The implementation now returns FP_ILOGBNAN even for Inf input, which is not correct.

CLC spec doesn't talk about Inf inputs, but the libm behaviour is to return `INT_MAX, which might be useful.
If FP_ILOGBNAN and FP_ILOGB0 need to be different it'd be better to use FP_ILOGBNAN == INT_MIN and FP_ILOGB0 == -INT_MAX.

bbrezillon added a comment.EditedJul 10 2020, 1:02 AM

What is the problem this patch is trying to address?

Well, the primary goal was to have consistent values in clang/lib/Headers/opencl-c-base.h and libclc/generic/include/clc/float/definitions.h to avoid the mess when one links against libclc but includes opencl-c-base.h.
Not to mention that having 2 conflicting definitions in headers that both lives in the same code base and are supposed to represent the same thing is confusing, to say the least.

The specs do not mandate these two values to be different.

It might be me misunderstanding the spec here. I read

"The value of FP_ILOGB0 shall be either INT_MIN or -INT_MAX. The value of FP_ILOGBNAN shall be either INT_MAX or INT_MIN."

as (FP_ILOGB0=INT_MIN and FP_ILOGBNAN=INT_MAX) or (FP_ILOGB0=-INT_MAX and FP_ILOGBNAN=INT_MIN).
But you're probably right, there's nothing stating that FP_ILOGB0 and FP_ILOGBNAN should map to different values, it's just the pattern I've seen in various libc implementations.

On the more practical side.
This patch only changes fp32 implementation to return the new value leaving the fp64 implementation to return INT_MIN in both cases.

Oops.

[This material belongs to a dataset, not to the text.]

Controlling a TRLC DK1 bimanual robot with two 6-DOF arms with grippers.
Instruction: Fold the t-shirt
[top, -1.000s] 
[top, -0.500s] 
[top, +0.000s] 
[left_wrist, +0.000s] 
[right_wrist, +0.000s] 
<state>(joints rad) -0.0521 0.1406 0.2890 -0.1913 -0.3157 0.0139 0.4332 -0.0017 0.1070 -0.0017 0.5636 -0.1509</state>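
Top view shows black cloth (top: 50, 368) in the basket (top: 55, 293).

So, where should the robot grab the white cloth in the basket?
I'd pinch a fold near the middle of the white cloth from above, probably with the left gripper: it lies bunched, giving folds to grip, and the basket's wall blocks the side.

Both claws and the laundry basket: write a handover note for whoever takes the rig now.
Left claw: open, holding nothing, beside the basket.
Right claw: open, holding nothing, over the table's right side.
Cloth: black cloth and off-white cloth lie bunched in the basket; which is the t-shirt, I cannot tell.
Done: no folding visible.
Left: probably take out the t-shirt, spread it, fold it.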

The fp64 version should definitely be patched accordingly.

The implementation now returns FP_ILOGBNAN even for Inf input, which is not correct.

Hm, nope, it still returns 0x7fffffff, which is INT_MAX. I think you're referring to my comment, where I'm emitting the idea of merging the 2 tests into a single one since FP_ILOGBNAN is now also equal to INT_MAX, but as mentioned there, I think clarity prevails over optimization (especially since clang might optimize that for us anyway).

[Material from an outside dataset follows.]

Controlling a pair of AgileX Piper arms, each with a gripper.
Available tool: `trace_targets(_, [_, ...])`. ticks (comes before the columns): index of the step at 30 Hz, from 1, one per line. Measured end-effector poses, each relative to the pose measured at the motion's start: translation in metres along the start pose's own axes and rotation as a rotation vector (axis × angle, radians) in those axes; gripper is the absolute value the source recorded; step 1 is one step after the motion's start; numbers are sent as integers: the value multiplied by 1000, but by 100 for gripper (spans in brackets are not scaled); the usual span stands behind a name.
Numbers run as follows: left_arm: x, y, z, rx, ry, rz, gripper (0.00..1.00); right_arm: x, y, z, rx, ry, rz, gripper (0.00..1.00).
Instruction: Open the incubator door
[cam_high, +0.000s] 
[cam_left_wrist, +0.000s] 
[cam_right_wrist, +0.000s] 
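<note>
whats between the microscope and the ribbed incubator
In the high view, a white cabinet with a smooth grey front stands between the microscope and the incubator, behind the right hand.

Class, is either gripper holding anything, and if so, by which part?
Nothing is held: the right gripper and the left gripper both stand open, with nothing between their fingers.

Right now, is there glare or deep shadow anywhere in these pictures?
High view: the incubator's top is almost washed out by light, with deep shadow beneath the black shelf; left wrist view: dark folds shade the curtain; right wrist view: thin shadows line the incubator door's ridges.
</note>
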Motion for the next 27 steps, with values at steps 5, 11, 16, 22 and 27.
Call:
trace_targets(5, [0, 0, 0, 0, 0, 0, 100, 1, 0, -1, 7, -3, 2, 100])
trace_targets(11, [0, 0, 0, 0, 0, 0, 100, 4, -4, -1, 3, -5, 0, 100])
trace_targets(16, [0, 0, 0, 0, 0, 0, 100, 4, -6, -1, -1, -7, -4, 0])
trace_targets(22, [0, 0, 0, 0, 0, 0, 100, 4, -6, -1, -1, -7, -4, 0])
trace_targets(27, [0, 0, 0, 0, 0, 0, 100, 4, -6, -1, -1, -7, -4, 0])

CLC spec doesn't talk about Inf inputs, but the libm behaviour is to return `INT_MAX, which might be useful.

Yep, and I didn't change that part.

If FP_ILOGBNAN and FP_ILOGB0 need to be different it'd be better to use FP_ILOGBNAN == INT_MIN and FP_ILOGB0 == -INT_MAX.

Except you'd then have a mismatch between clang/lib/Headers/opencl-c-base.h and libclc/generic/include/clc/float/definitions.h.
So maybe the answer is don't include opencl-c-base.h when you link against libclc, but as I mentioned above, the fact that both headers living in the same code base define 2 different values for the same thing is confusing.

jvesely added a comment.EditedJul 10 2020, 11:37 AM

What is the problem this patch is trying to address?

Well, the primary goal was to have consistent values in clang/lib/Headers/opencl-c-base.h and libclc/generic/include/clc/float/definitions.h to avoid the mess when one links against libclc but includes opencl-c-base.h.
Not to mention that having 2 conflicting definitions in headers that both lives in the same code base and are supposed to represent the same thing is confusing, to say the least.

That combination is not supported and should not be attempted. If you want to link with libclc. you should use clc headers installed by libclc.
I agree that not having multiple conflicting headers is preferable, and I have no idea why clang added their own header instead of using libclc.
I'd say a better solution would be to drop libclc headers entirely and switch the build to use clang's CLC header, or drop clang's CLC header, trying to sync two different locations is just asking for trouble.

The specs do not mandate these two values to be different.

It might be me misunderstanding the spec here. I read

"The value of FP_ILOGB0 shall be either INT_MIN or -INT_MAX. The value of FP_ILOGBNAN shall be either INT_MAX or INT_MIN."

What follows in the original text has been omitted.